Analysis Pass

I wasn't happy with my explanation of the last two slides last night (Analysis Pass, pp. 34-35). To be honest, I'm not sure that what's written on the slides is exactly right. Moreover, it.s not described at all in the textbook. So here's another explanation, in a somewhat different order, which should help you with the last three questions on the assignment.

In each cache slot descriptor, add an entry called "oldestLSN". The oldestLSN is only meaningful for dirty cache slots. It's the LSN of the oldest log record that might need to be redone (with respect to the copy of the page in the stable database). When a clean cache slot is updated, both the LSN and oldestLSN of the cache slot are set to the LSN of that update's log record. When a dirty cache slot is updated, only the LSN is updated, not the oldestLSN. When a page is flushed, of course the dirty bit is cleared. But it doesn't matter whether the LSN and oldestLSN entries are cleared, since they're irrelevant after the flush (until the cache slot is updated again). At this point, there are no Flush records in the picture (as opposed to the first bullet on p. 34).

When performing a fuzzy checkpoint, in addition to the other work that's described on p. 28, the checkpoint procedure also builds a Dirty Page Table, which consists of a list of all the addresses of all the dirty pages that are in cache, and for each such page, the oldestLSN of that page's cache slot.

During the forward redo scan that starts at the penultimate checkpoint, when the Restart procedure encounters an update record U for page P, it looks up P in the Dirty Page Table that was in the last checkpoint record. If P is in the Dirty Page Table and its oldestLSN is less than or equal to U.s LSN then the page is read from the stable database and the usual decision is made whether to redo the update, namely, only redo the update if U's LSN is greater than the page's LSN.

This is all you need to know to answer the last three questions of Assignment 4 (i.e., (g) - (i)).

Now for some additional optimizations.

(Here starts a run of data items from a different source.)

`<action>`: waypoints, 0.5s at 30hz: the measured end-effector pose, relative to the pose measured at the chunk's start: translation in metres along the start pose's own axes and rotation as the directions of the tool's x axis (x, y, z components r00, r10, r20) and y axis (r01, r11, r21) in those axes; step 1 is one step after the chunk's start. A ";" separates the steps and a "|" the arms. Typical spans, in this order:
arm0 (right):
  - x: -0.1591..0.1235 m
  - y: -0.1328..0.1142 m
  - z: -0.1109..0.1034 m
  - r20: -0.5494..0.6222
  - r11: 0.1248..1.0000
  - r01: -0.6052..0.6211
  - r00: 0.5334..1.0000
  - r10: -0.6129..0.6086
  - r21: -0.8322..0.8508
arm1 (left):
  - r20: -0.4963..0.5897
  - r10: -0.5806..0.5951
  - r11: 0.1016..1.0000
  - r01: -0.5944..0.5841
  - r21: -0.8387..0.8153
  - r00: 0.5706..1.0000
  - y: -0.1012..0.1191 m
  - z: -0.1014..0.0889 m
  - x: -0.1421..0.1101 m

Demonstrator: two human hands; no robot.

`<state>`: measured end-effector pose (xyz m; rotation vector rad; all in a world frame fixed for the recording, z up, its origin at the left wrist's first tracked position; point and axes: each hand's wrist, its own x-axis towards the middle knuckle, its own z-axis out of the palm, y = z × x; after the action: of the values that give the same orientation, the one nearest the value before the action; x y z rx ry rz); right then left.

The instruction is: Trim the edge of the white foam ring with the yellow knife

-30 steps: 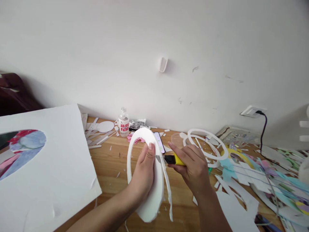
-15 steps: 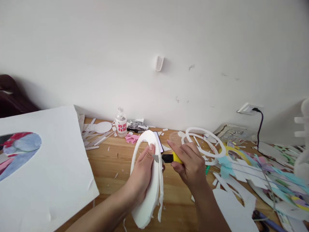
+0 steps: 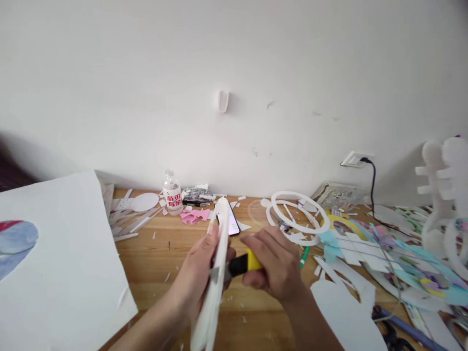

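Note:
My left hand grips a white foam piece, now turned nearly edge-on and somewhat blurred. In my right hand is a yellow and black utility knife. Its blade lies against the foam's edge, close to my left fingers. Beyond the foam, a phone with a lit screen rests on the wooden table, partly hidden. Small white scraps are scattered around my hands.
A large white board with an oval opening lies at left. A plastic bottle and pink scraps sit near the wall. White rings, a green marker, coloured cutouts and scissors crowd the right.
The foam piece has turned from its broad side to nearly edge-on. The knife and both hands are lower, with the blade further down the edge. The view has shifted right.

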<state>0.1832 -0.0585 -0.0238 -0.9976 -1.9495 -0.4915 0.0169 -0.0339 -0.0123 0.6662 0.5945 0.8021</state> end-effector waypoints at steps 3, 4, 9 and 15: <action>0.002 -0.012 -0.002 0.008 1.000 0.027 1.000 -0.027 0.008 | 0.050 -0.002 1.000 0.003 -0.021 0.999 0.008 -0.002 -0.003; 0.002 -0.014 -0.003 0.023 1.000 0.026 0.999 -0.026 0.003 | 0.042 -0.001 1.000 0.002 -0.025 0.999 0.009 -0.002 -0.004; 0.001 -0.011 -0.010 0.058 0.999 0.030 0.998 -0.028 -0.034 | -0.049 0.053 0.989 -0.046 0.140 0.997 0.007 0.004 -0.012; 0.001 -0.015 -0.010 0.049 1.000 0.010 0.999 -0.009 -0.021 | -0.115 0.132 0.969 -0.103 0.224 0.985 0.003 0.008 -0.017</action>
<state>0.1760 -0.0734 -0.0173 -1.0228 -1.9967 -0.4987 0.0117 -0.0485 -0.0010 0.8610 0.7735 0.9035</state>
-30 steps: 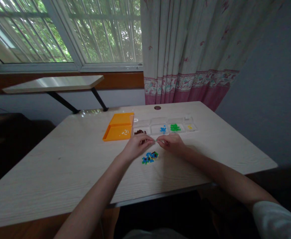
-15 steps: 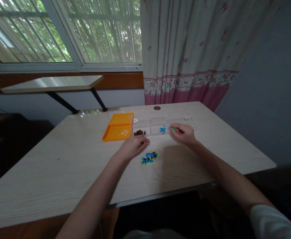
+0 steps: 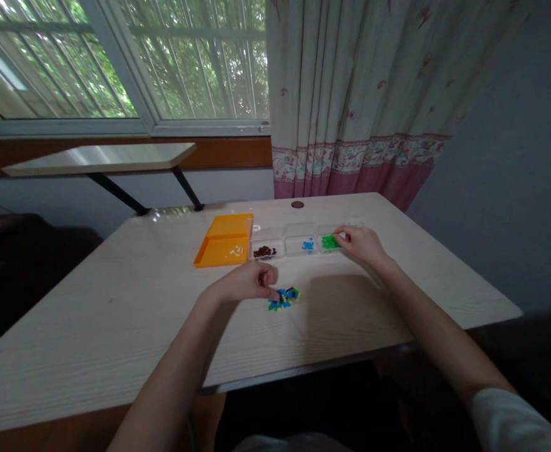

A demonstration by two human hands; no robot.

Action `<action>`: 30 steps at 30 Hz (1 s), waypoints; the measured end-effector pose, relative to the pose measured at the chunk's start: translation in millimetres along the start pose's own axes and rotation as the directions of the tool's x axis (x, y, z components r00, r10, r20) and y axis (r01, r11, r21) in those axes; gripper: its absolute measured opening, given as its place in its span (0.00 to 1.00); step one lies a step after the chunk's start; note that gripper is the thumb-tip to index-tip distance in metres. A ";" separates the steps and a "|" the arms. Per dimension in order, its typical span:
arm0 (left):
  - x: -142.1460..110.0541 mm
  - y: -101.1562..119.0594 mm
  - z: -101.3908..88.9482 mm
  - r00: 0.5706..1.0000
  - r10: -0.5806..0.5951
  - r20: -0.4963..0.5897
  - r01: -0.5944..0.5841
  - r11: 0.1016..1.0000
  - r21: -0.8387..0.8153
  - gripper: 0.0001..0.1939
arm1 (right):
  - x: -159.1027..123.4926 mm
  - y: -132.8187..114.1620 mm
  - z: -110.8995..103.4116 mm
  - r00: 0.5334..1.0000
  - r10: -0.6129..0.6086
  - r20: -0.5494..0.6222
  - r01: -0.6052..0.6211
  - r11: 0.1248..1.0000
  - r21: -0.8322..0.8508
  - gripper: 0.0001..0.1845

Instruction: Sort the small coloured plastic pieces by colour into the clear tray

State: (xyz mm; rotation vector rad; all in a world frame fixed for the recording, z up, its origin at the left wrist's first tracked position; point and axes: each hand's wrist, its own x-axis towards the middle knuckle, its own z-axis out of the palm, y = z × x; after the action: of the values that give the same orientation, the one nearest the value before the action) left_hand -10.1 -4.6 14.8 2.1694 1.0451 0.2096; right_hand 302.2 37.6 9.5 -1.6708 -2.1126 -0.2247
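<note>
A loose pile of small plastic pieces, mixed blue, green, yellow and dark, lies on the table. At its left edge is my left hand, thumb and forefinger apart with a gap between them and nothing visible held. My right hand is pinched at the right side of a clear compartment holding green pieces; whatever its fingertips hold is too small to make out. Blue pieces sit in the clear compartment to the left. Brown pieces fill part of the one beyond that.
An orange open case with a few white pieces stands left of the clear tray. A raised shelf on black legs is at the table's back left. The wooden table ends at a front edge near my body.
My left hand has come down toward the mixed pile and its fingers have parted. My right hand has shifted slightly right, uncovering the green pieces in their compartment.
</note>
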 end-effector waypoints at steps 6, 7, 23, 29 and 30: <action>-5.9 -1.1 -0.1 0.988 -0.076 0.135 0.073 0.997 0.022 0.23 | -7.4 -22.6 -3.9 0.990 -0.124 0.068 0.112 0.982 0.151 0.15; -6.0 -0.6 0.7 0.986 -0.078 0.146 0.072 0.996 0.046 0.22 | -10.3 -29.9 -3.5 0.973 -0.202 0.114 0.175 0.963 0.206 0.15; 7.8 4.5 17.9 0.990 0.116 0.077 -0.126 0.982 0.142 0.15 | -42.1 -93.0 14.8 0.757 -0.565 0.328 0.403 0.799 0.447 0.22; 12.9 6.9 22.8 0.996 0.086 -0.008 -0.084 0.988 0.127 0.16 | -36.1 -82.7 22.1 0.773 -0.561 0.297 0.413 0.800 0.435 0.20; 13.2 7.1 23.0 0.997 0.079 -0.018 -0.076 0.990 0.123 0.16 | -35.3 -81.1 22.6 0.774 -0.561 0.293 0.417 0.800 0.431 0.20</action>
State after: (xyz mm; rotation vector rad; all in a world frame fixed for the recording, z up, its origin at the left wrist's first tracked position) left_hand 12.7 -10.1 0.6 2.3250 1.0112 0.2118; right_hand 225.6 -5.8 -14.5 -0.9785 -2.6925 0.3647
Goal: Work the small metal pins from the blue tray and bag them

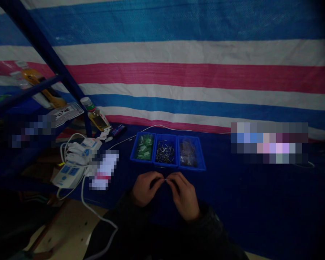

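Observation:
My left hand (147, 187) and my right hand (184, 195) meet fingertip to fingertip above the dark blue table. Both are closed in a pinch around a tiny, thin, shiny piece (166, 179); it is too small to name. Just beyond my hands stand three blue bins side by side. The left bin (132, 156) holds green-looking small bags. Many small metal pins lie loose in the middle bin (165, 165). In the right bin (200, 159) are clear bags with brownish contents.
Left of the bins, white power strips (67, 176) with plugs and cables sit by a blurred-out item. A bottle (97, 117) stands at the back by a blue metal frame (67, 83). A white cable runs behind the bins. A striped sheet (192, 77) hangs behind the table (249, 202).

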Motion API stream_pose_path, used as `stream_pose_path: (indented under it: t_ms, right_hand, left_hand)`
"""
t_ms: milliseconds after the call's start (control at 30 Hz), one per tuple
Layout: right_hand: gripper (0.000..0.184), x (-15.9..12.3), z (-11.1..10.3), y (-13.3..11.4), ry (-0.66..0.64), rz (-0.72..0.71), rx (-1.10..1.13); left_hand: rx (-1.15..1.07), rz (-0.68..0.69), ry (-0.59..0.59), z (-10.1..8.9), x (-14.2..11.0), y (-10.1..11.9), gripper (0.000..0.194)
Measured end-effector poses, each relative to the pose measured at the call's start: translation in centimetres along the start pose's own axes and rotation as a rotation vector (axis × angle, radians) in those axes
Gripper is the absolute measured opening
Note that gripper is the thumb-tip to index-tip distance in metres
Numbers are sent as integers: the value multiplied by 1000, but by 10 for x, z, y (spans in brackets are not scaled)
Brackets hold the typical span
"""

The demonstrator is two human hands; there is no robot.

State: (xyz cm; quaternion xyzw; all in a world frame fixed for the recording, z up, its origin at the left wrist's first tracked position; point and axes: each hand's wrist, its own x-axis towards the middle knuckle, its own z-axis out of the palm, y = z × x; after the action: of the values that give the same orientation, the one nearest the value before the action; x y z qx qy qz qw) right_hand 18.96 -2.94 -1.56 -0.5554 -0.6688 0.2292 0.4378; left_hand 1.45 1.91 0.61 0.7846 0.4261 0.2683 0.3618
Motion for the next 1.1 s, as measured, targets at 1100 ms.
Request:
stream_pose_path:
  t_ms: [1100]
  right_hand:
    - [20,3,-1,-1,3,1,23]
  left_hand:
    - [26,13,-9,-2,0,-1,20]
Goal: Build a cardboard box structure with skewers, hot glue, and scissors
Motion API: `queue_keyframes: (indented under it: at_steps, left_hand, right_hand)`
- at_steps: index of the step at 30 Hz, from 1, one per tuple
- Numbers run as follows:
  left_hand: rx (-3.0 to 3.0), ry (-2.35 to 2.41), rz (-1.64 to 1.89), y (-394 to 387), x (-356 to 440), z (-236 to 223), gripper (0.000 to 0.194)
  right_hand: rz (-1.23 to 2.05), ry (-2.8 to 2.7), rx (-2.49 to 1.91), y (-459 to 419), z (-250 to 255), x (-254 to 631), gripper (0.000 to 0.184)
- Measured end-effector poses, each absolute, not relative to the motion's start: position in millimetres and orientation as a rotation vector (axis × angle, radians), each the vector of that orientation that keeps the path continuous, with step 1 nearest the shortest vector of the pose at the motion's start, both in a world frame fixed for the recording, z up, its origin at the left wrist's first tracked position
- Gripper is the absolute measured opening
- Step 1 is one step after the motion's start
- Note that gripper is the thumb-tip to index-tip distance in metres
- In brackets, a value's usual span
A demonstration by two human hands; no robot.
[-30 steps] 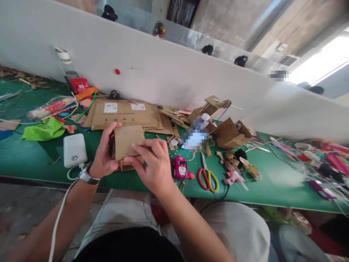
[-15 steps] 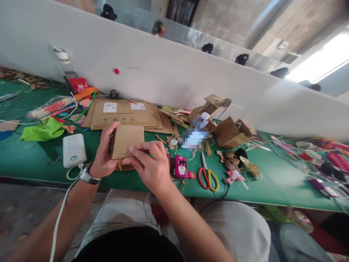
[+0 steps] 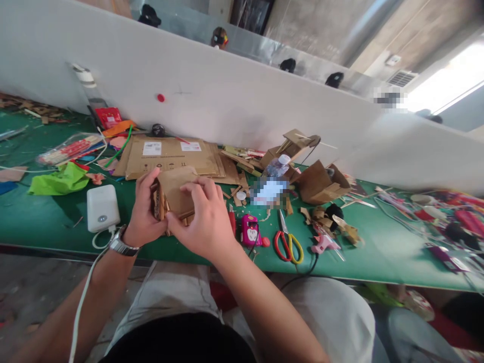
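My left hand point(image 3: 145, 212), with a watch on its wrist, is wrapped round the left side of some small brown cardboard pieces point(image 3: 176, 191) held together above the table. Corrugated edges show along their left side. A squarish piece lies uppermost. My right hand point(image 3: 202, 217) is closed on the same cardboard, its thumb at the near left corner and its fingertips on the upper face. The right hand hides much of the near side, so I cannot tell whether the pieces are stacked or joined as a box.
On the green table point(image 3: 363, 252) lie scissors point(image 3: 285, 239), a pink glue gun point(image 3: 325, 243), a magenta socket block point(image 3: 250, 231) and a white power bank point(image 3: 103, 207). Behind my hands are flat cardboard sheets point(image 3: 170, 160). An open cardboard box point(image 3: 321, 184) stands by a bottle point(image 3: 278, 167).
My right hand has shifted left and slightly up over the cardboard, its thumb moving to the near left corner. The upper piece now tilts differently. My left hand keeps its hold.
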State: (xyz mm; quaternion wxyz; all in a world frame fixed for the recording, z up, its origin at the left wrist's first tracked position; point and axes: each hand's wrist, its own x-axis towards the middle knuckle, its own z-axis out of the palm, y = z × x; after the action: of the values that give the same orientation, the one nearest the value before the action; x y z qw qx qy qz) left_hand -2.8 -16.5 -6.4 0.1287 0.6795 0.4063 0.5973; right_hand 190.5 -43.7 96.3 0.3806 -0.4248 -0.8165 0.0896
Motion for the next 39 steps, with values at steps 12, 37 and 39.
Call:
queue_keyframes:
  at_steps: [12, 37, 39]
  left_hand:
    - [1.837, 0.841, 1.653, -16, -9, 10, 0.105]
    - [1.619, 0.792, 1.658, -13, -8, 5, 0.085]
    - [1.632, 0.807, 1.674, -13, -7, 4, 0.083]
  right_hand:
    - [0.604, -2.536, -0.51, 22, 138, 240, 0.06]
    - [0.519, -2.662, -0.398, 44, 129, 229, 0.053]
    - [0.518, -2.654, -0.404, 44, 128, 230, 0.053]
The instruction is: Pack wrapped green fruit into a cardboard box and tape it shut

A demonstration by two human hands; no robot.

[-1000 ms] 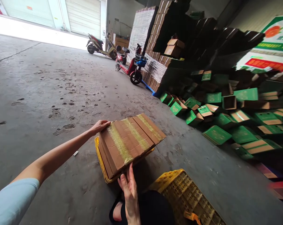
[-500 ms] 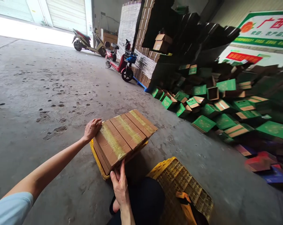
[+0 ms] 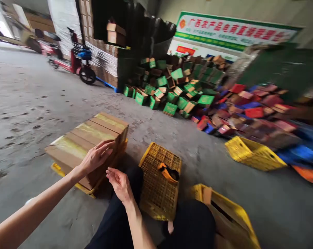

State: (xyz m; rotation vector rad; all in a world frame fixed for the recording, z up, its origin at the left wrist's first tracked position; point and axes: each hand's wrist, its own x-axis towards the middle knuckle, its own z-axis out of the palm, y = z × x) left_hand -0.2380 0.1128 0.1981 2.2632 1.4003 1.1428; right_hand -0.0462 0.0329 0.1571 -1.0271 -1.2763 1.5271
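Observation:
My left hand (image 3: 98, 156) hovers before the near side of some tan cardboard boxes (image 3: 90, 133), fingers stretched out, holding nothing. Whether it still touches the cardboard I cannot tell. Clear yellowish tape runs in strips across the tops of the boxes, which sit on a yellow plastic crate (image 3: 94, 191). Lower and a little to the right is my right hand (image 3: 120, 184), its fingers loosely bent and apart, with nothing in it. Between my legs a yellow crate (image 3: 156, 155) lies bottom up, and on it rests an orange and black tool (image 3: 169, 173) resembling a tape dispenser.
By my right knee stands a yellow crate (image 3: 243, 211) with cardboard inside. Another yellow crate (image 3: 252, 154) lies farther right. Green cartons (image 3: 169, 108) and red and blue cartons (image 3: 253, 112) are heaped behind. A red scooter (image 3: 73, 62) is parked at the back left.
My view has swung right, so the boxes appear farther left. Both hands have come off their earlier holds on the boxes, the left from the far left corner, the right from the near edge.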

After a page P is flushed (and the disk write has been acknowledged as successful), and before the flush procedure releases its read latch on P's cache slot, write a Flush(P) record to the log. This is used during recovery by making an analysis pass over the log before the redo pass. The analysis pass starts with an initial copy of the Dirty Page Table obtained from the last checkpoint record. Then starting with the last checkpoint record, the log is scanned in the forward direction (toward the end). When an update record U for page P is encountered, the procedure looks up P in the Dirty Page Table. If P is not there, then add it and set its oldestLSN to be U's LSN, else do nothing. If a Flush(P) entry is encountered, then P's entry in the Dirty Page Table is deleted. Notice that every page in the Dirty Page Table has to be read during recovery, since there's an update record after the penultimate checkpoint that might have to be applied to it. Therefore, Restart can use the Dirty Page Table as a prefetch list, to bring stable database pages into memory before it actually needs them and thereby speed up recovery. This is mentioned in the last bullet on p. 35.

The above treatment of the Dirty Page Table and Flush records is not exactly how it's done in the published descriptions of the ARIES algorithms (in ACM TODS, March 1992 and subsequent papers). But the ideas are the same.